Momencik, trwa przetwarzanie danych   loading-animation

#76503

przez (PW) ·
| Do ulubionych
Kiedyś dorabiałam sobie w pewnym sklepie.

Od jakiegoś czasu, z powodów zdrowotnych nie pracuję na etat, ale chętnie sobie dorobię czymś, co nie wymaga ode mnie zbyt wiele.
Dzisiaj zadzwoniła do mnie dawna pracodawczyni, a nie powiem, zdziwiłam się - zaproponowała jednorazową współpracę, 10h, inwentaryzacja, gdzie miałabym siedzieć i sprawdzać stany w systemie.
Dodała, że po znajomości (och, ach, jaką ja dobrą współpracownicą byłam) godną stawkę da.

No to zapytałam jaka to stawka, bo pewnie, dorobię sobie na sylwestra, czemu nie.

.
.
.

50zł.

Ja wiem, że robota niezbyt ambitna, mimo to w chłodzie (jeden piecyk gazowy na cały sklepik), nawet bez dostępu do czajnika, żeby sobie herbatę zrobić i to całą noc.
Uprzejmie podziękowałam, bo za taką stawkę to ja sobie mogę jednorazowo w trzy godzinki ulotki roznieść w centrum handlowym.
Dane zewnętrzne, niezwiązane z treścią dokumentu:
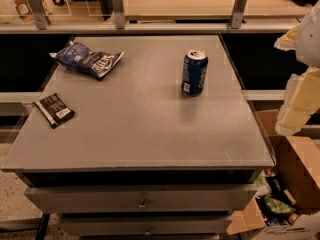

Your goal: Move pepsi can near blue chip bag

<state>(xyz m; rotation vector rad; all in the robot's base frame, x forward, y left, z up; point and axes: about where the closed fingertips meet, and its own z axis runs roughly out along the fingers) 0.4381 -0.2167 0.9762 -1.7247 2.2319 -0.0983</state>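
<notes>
The pepsi can [194,72] stands upright on the grey table top [140,129], right of centre and towards the back. It is dark blue with a silver top and white lettering. The blue chip bag [88,60] lies wrinkled at the back left of the table, well apart from the can. My gripper [297,102] shows as pale cream parts at the right edge of the view, beyond the table's right side and above a cardboard box. It is away from the can and touches nothing on the table.
A small flat black packet with a white label [54,110] lies near the table's left edge. The table has drawers [142,200] at the front. An open cardboard box [292,184] with items stands on the floor at the right. A counter with metal posts [118,6] runs behind.
</notes>
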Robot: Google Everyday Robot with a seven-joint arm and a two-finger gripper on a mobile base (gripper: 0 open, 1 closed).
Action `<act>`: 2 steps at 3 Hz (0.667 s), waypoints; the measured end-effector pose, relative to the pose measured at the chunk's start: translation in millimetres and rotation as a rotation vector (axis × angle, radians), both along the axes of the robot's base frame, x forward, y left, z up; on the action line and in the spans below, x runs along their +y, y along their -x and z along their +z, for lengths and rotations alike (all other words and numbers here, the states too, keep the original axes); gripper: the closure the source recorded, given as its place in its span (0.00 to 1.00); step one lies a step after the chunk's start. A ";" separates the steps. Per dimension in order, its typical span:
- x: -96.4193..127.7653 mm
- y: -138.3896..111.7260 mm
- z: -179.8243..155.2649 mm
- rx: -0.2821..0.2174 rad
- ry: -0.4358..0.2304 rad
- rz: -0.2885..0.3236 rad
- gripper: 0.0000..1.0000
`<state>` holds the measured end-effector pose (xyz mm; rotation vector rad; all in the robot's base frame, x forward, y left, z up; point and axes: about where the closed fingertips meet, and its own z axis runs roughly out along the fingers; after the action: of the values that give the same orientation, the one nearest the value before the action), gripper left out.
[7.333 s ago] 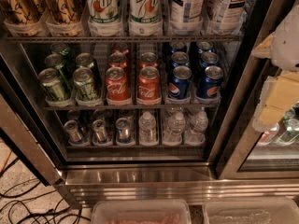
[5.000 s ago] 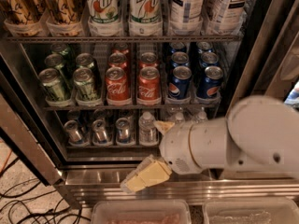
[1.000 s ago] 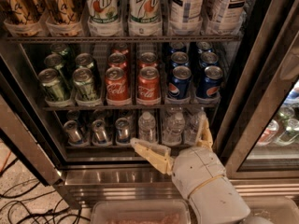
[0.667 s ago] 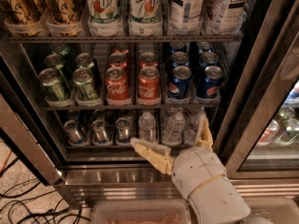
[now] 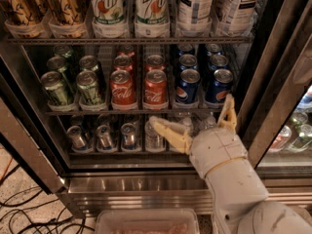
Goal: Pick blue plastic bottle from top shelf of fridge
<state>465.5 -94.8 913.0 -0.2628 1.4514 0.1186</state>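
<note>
The fridge (image 5: 146, 184) stands open in front of me, steel frame below and dark inside. On its top shelf (image 5: 126, 41), at the upper right, stand two blue plastic bottles (image 5: 196, 9) (image 5: 238, 6) with pale checked labels; their caps are cut off by the frame's top. My gripper (image 5: 197, 123) is open, well below them, in front of the bottom rack. One tan finger (image 5: 168, 133) points left and the other (image 5: 227, 112) reaches up beside the Pepsi cans. The white arm (image 5: 234, 179) rises from the lower right.
Left of the blue bottles are two 7up bottles (image 5: 129, 9) and brown bottles (image 5: 44, 6). The middle rack holds green cans (image 5: 73, 82), Coca-Cola cans (image 5: 139, 87) and Pepsi cans (image 5: 202, 79). Silver cans (image 5: 102, 135) sit lowest. A clear bin (image 5: 146, 223) and floor cables (image 5: 19, 208) lie below.
The arm came in from the right edge and swung in front of the lower racks. Over the last second the gripper has risen and shifted a little to the right, fingers still spread.
</note>
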 end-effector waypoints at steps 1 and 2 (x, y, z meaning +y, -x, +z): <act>-22.6 -14.4 24.7 -0.053 0.028 -0.070 0.00; -57.7 -27.5 65.2 -0.073 0.006 -0.096 0.00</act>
<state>493.1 -152.6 978.2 -0.2005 1.3892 0.0266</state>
Już się nie dziwię, dlaczego pracodawczyni odezwała się do mnie po czterech latach... chyba nie łatwo jej znaleźć pracownika na zlecenie, skoro stawka dla mnie była "po znajomości".

praca

Skomentuj (20) Pobierz ten tekst w formie obrazka
Ocena: 241 (251)

Komentarze

Momencik, trwa ładowanie komentarzy   ładowanie…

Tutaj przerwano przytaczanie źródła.